I was chagrined. I didn’t have a satisfying answer and I wanted a great answer. What as a school were we doing to honor, celebrate and advance the Martin Luther King Jr. holiday? Of course, there has always been fabulous individual teachers who have led their class, throughout the year, in meaningful lessons on Dr. King, civil rights, anti-bias work, social justice, and other related topics. But I was thinking about us as an institution. And I just didn’t have a great answer.
As a federal holiday, we observe “no school” each year but, in my time here, we’ve never done more. Like most initiatives at the school, I wanted student voice and choice to shape what came next but it was important to me that we started to shift this holiday celebrating equity, justice and service from a “day off” to a “day on.”
At the beginning of the school year, I asked Mr. Gabe and Student Senate to discuss and develop new programming around two specific holidays. I asked that they focus both on community building within Assets and our responsibility to our greater community. The first result was the fabulous Thanksgiving celebration and food drive that students planned. The other was Martin Luther King Jr. Day. I am so proud that the Senate students decided the best way to move forward this year was to march in the annual parade from Magic Island to Kapiolani Park.
Mahalo to Mr. Gabe, Student Senate, students, siblings, parents, friends and teachers who came out on an early Monday morning to march together and serve as ambassadors for peace, unity and Assets School. Mahalo to those who could not attend but sent well wishes. We hope to see you next year at whatever thoughtful activities Student Senate comes up with next.

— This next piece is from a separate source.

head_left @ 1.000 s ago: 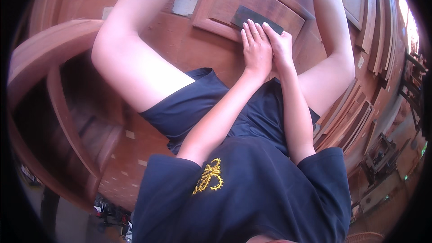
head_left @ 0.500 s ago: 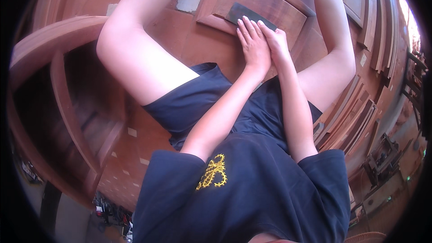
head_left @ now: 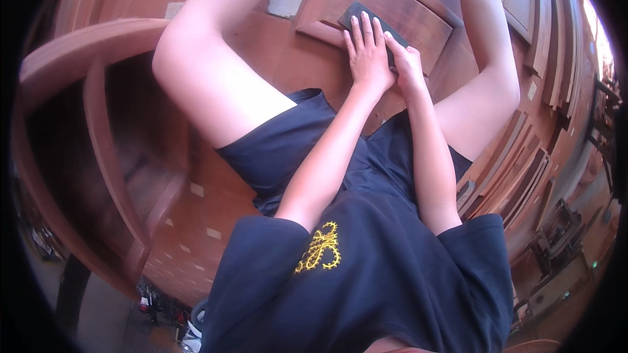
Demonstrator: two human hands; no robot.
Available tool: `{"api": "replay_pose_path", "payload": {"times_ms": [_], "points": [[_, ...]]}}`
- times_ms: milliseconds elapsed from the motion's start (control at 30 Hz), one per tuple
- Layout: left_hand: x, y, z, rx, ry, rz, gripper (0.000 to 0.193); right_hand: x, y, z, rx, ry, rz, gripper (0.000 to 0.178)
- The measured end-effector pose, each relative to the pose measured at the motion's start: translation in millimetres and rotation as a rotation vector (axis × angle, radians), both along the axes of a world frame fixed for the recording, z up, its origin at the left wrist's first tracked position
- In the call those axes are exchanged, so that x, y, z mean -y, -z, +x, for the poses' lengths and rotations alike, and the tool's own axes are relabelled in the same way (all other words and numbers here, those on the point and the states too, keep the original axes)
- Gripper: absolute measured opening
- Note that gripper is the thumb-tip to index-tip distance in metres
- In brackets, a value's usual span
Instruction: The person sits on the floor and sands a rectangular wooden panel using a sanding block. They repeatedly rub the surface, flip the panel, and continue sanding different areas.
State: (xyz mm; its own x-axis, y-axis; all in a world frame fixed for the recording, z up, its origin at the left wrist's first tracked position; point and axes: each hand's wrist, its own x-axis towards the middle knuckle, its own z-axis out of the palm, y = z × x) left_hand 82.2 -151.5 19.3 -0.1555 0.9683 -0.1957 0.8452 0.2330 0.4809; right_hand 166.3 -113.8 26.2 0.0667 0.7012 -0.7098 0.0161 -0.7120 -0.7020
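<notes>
A flat, rectangular pad (head_left: 358,8) is plain dark grey, with a slight green cast. The framed wooden panel (head_left: 409,10) beneath it is reddish brown, its face marked with fine grain and browner streaks. The tiled floor (head_left: 261,62) is terracotta orange-red, patterned with off-white squares (head_left: 286,0). The short-sleeved T-shirt (head_left: 399,268) is very dark navy, with a bright yellow scrolling motif (head_left: 320,248) edged in small dots on its chest; the shorts (head_left: 281,147) are also dark navy. A curved wooden frame (head_left: 98,36) is dusty reddish brown. Stacked wooden strips (head_left: 510,173) alternate pinkish tan and deeper red-brown.
</notes>
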Motion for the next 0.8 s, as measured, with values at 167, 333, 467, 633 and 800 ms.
{"api": "replay_pose_path", "payload": {"times_ms": [167,333,467,633,800], "points": [[-5.9,-8.6,-2.2,0.045,-0.019,-0.059,0.106,-11.9,4.6,1.4,0.035,-0.057,-0.036,0.036],[-9.3,-13.2,-25.0,0.003,-0.121,-0.130,0.105,-22.6,9.4,-24.6,0.064,-0.164,-0.023,0.040],[-5.8,-4.5,-18.0,-0.056,-0.104,-0.093,0.099,-9.5,3.6,-21.9,-0.005,-0.074,0.000,0.035],[-4.6,-10.1,4.2,0.048,-0.003,-0.098,0.096,-1.2,-8.1,3.5,0.032,0.037,-0.008,0.030],[-13.7,-7.7,-6.0,0.051,-0.040,-0.128,0.101,-13.2,18.0,-5.5,-0.029,0.038,-0.025,0.037]]}}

We were fortunate to be placed directly in front of the Navy Marching Band, who provided a patriotic soundtrack to our time together. When I learned of our march position Monday morning, I smiled wide. I immediately thought of a beautiful sermon Dr. King gave exactly two months before he died. At the Ebenezer Baptist Church, Dr. King warns about how we all have a “Drum Major Instinct” to be recognized – to “lead the parade.” In closing, he tells the congregation what he would like his eulogy to include.

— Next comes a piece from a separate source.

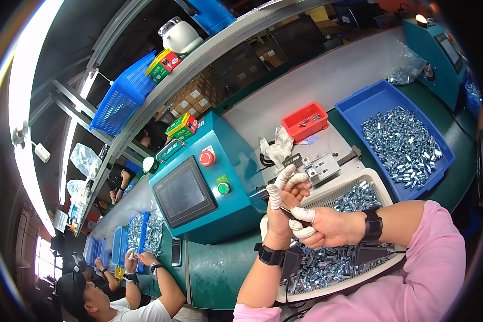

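Observation:
My left hand [285,206] is raised palm-up over the near edge of a cream basket [380,180], its fingers stretched and apart, with white finger cots on them. Closed against its palm is my right hand [327,225], also in white finger cots. A thin dark piece [287,213] shows between the right fingers and the left palm; its kind cannot be made out. Shiny metal sleeve-like parts [327,268] fill the basket below both hands. Just beyond the left fingertips sits a metal fixture block [323,168] beside the teal machine [225,155].
At the right stands a blue tray [359,104] of similar metal parts. A red bin [305,121] and white gloves [277,146] lie behind the fixture. The machine carries a touchscreen [183,189] and a red stop button [207,156]. A co-worker [96,295] handles parts at lower left.

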`<state>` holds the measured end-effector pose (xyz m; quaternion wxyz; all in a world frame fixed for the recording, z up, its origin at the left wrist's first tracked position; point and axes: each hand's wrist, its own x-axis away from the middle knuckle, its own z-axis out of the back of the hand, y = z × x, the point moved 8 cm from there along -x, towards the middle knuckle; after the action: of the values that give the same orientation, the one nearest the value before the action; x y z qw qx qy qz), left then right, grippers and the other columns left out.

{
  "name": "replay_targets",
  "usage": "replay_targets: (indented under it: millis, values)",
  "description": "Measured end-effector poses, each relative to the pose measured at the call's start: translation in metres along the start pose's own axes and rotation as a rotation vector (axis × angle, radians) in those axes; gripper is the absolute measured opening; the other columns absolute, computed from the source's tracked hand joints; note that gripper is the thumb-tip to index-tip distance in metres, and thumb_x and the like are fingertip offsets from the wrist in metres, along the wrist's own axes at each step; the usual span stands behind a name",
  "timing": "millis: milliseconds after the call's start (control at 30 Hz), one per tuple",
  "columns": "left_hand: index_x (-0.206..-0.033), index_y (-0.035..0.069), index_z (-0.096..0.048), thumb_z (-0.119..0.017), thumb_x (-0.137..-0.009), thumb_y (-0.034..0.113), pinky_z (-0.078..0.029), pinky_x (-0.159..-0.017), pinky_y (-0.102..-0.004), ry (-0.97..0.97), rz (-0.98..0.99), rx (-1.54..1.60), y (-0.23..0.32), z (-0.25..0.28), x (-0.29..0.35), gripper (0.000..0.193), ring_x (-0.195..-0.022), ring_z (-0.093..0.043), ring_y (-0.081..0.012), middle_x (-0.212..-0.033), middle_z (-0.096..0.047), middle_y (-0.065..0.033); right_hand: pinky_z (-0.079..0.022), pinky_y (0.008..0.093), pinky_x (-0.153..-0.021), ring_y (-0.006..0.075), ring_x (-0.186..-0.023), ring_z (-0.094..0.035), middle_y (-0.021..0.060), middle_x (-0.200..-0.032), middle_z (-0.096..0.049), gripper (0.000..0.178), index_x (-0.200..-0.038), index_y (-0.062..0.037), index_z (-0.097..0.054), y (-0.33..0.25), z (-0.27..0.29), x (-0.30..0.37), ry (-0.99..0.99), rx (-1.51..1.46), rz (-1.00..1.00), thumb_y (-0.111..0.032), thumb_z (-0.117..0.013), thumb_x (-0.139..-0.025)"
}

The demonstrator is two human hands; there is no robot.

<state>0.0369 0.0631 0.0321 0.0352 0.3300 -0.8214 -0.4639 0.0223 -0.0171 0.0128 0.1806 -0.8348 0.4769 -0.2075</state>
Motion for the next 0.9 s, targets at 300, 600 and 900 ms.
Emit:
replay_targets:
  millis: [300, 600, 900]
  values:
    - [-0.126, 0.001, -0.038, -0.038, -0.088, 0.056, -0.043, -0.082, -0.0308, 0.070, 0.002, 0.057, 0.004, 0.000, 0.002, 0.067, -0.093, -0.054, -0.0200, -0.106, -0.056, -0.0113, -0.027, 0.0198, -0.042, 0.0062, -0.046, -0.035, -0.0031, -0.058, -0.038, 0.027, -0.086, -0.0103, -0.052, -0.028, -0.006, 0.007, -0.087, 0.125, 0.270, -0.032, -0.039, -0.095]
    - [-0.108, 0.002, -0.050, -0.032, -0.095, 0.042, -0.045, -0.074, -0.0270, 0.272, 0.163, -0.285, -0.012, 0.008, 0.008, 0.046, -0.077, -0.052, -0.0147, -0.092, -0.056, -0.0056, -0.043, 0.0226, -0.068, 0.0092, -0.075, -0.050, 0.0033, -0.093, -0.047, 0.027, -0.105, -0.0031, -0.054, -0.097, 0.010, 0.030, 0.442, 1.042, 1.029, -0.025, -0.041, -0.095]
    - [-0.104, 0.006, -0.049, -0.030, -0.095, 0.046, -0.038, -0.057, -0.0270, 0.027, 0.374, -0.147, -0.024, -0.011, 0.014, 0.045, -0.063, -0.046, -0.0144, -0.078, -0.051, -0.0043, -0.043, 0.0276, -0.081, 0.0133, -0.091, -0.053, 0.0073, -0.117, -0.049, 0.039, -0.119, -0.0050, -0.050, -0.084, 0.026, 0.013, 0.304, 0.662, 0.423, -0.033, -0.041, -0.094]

“I’d like somebody to mention that day that Martin Luther King, Jr., tried to give his life serving others….Yes, if you want to say that I was a drum major, say that I was a drum major for justice. Say that I was a drum major for peace. I was a drum major for righteousness. And all of the other shallow things will not matter. I won’t have any money to leave behind. I won’t have the fine and luxurious things of life to leave behind. But I just want to leave a committed life behind.”

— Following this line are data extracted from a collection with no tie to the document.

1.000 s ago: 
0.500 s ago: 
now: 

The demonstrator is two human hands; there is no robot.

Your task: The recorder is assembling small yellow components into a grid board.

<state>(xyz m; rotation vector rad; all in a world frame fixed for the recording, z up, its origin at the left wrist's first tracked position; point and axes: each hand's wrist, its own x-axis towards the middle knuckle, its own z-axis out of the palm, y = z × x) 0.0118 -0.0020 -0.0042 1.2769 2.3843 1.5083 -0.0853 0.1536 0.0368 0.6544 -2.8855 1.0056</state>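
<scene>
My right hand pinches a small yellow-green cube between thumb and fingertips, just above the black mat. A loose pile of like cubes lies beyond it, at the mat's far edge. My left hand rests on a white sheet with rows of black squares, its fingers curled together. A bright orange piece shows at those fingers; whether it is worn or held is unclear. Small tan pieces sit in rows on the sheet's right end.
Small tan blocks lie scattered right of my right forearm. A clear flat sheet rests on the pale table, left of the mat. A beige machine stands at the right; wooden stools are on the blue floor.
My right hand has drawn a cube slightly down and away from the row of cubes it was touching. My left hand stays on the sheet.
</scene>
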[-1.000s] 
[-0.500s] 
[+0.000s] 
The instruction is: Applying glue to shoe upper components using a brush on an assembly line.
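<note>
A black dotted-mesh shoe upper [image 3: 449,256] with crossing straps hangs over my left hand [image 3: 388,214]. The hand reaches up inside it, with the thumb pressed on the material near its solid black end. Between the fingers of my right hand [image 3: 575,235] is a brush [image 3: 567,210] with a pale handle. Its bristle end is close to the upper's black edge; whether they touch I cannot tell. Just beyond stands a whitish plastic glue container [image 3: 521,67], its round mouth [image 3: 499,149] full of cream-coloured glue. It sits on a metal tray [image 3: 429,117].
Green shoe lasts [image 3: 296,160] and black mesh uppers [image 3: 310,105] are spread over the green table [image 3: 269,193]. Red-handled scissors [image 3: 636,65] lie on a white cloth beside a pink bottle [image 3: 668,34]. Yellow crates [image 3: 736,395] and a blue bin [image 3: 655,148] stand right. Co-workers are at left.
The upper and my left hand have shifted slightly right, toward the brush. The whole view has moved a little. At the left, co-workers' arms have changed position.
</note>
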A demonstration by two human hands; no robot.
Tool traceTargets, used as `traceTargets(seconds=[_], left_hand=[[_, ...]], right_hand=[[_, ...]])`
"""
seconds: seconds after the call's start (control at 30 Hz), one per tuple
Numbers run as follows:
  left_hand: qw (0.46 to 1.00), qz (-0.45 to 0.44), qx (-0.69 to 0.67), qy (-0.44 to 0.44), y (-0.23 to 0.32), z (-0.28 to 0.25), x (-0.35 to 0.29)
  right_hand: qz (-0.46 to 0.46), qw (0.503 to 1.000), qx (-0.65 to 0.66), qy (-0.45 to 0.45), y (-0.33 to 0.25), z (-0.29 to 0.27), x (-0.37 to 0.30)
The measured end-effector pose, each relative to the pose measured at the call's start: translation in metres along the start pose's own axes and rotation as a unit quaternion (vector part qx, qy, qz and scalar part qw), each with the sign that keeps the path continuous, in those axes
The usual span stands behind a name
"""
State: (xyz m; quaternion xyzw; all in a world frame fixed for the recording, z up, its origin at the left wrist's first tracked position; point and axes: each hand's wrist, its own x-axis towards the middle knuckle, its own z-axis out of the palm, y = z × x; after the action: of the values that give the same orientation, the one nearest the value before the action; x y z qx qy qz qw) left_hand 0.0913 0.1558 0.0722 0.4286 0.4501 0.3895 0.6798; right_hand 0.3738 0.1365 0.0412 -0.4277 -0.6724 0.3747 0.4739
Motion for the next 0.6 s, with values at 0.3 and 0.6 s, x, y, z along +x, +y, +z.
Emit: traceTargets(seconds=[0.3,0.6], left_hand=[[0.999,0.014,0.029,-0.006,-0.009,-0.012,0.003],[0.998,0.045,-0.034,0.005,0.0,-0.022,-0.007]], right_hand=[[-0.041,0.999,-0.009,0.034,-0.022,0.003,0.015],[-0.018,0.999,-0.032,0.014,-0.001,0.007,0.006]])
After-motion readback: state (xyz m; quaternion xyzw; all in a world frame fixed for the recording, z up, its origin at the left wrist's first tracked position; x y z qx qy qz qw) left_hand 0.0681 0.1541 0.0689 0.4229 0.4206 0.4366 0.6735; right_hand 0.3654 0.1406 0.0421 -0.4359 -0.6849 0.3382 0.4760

When we teach about Martin Luther King Jr., there is a tendency to ask our students and children what they think Dr. King would march for today. That’s a good question and requires an understanding of Dr. King’s life, society in the mid-20th century and current events. I propose we add one more important question to children, one we should be ready to answer openly for ourselves and to our children. “What am I marching for?”
That’s my hope for our students. Not just that they know Dr. King and can articulate his views on poverty, war, racism and economic justice; but rather, that they are informed and committed to taking virtuous action on the issues that they care about and that make our world more peaceful and just. That’s what democratic citizenship looks like. That is the challenge to all of us in truly honoring Dr. King’s legacy.